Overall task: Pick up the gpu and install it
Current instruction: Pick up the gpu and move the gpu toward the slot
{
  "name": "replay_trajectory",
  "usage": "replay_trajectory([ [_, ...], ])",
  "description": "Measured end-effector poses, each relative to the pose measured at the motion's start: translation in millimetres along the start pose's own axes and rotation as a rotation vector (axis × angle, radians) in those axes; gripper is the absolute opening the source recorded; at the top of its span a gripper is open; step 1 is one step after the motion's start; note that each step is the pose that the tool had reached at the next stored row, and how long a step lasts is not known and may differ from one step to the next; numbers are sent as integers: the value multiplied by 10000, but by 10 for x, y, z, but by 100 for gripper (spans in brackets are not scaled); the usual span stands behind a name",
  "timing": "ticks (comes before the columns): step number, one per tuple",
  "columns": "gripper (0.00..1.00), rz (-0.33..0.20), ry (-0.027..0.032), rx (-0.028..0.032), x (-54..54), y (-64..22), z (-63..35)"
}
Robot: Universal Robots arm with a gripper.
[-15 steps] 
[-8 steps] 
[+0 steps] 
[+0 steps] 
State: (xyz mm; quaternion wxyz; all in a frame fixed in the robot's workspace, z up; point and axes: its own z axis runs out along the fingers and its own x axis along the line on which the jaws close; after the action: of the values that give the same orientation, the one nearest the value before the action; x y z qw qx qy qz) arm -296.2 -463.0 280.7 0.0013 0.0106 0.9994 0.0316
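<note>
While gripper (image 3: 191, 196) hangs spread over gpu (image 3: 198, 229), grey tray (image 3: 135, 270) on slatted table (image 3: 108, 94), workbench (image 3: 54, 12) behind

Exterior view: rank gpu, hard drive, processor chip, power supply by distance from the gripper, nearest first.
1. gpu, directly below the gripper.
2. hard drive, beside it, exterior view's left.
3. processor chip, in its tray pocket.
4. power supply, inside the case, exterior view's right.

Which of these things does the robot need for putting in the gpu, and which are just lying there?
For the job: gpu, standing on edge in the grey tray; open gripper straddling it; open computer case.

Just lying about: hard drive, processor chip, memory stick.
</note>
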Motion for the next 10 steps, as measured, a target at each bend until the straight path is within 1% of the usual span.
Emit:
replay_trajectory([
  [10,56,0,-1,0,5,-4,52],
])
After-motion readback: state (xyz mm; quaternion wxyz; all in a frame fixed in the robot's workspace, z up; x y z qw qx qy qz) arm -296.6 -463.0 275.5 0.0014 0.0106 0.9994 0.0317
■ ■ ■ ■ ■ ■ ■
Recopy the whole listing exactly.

## Solution to this task
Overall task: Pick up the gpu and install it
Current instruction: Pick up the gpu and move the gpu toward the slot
{
  "name": "replay_trajectory",
  "usage": "replay_trajectory([ [_, ...], ])",
  "description": "Measured end-effector poses, each relative to the pose measured at the motion's start: translation in millimetres along the start pose's own axes and rotation as a rotation vector (axis × angle, radians) in those axes; gripper is the absolute opening the source recorded; at the top of its span a gripper is open; step 1 is one step after the motion's start; note that each step is the pose that the tool had reached at the next stored row, and how long a step lasts is not known and may differ from one step to the next; numbers are sent as integers: the value multiplied by 10000, but by 10 for x, y, z, but by 100 for gripper (spans in brackets are not scaled); the usual span stands behind a name",
  "timing": "ticks (comes before the columns): step number, one per tuple",
  "columns": "gripper (0.00..1.00), rz (-0.33..0.20), ry (-0.027..0.032), rx (-0.028..0.032), x (-54..54), y (-64..22), z (-63..35)"
}
Robot: Universal Robots arm with a gripper.
[-15 steps] 
[-8 steps] 
[+0 steps] 
[+0 steps] 
State: (xyz mm; quaternion wxyz; all in a frame fixed in the robot's workspace, z up; point and axes: its own z axis runs out along the fingers and its own x axis along the line on which the jaws close; after the action: of the values that give the same orientation, the one nearest the value before the action; x y z qw qx qy qz) arm -296.2 -463.0 280.7 0.0013 0.0106 0.9994 0.0316
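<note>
While gripper (image 3: 191, 196) hangs spread over gpu (image 3: 198, 229), grey tray (image 3: 135, 270) on slatted table (image 3: 108, 94), workbench (image 3: 54, 12) behind

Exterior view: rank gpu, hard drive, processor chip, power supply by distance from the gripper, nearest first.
1. gpu, directly below the gripper.
2. hard drive, beside it, exterior view's left.
3. processor chip, in its tray pocket.
4. power supply, inside the case, exterior view's right.

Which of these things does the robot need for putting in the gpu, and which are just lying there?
For the job: gpu, standing on edge in the grey tray; open gripper straddling it; open computer case.

Just lying about: hard drive, processor chip, memory stick.
</note>
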Motion for the next 10 steps, as measured, a target at each bend until the straight path is within 1% of the usual span.
Emit:
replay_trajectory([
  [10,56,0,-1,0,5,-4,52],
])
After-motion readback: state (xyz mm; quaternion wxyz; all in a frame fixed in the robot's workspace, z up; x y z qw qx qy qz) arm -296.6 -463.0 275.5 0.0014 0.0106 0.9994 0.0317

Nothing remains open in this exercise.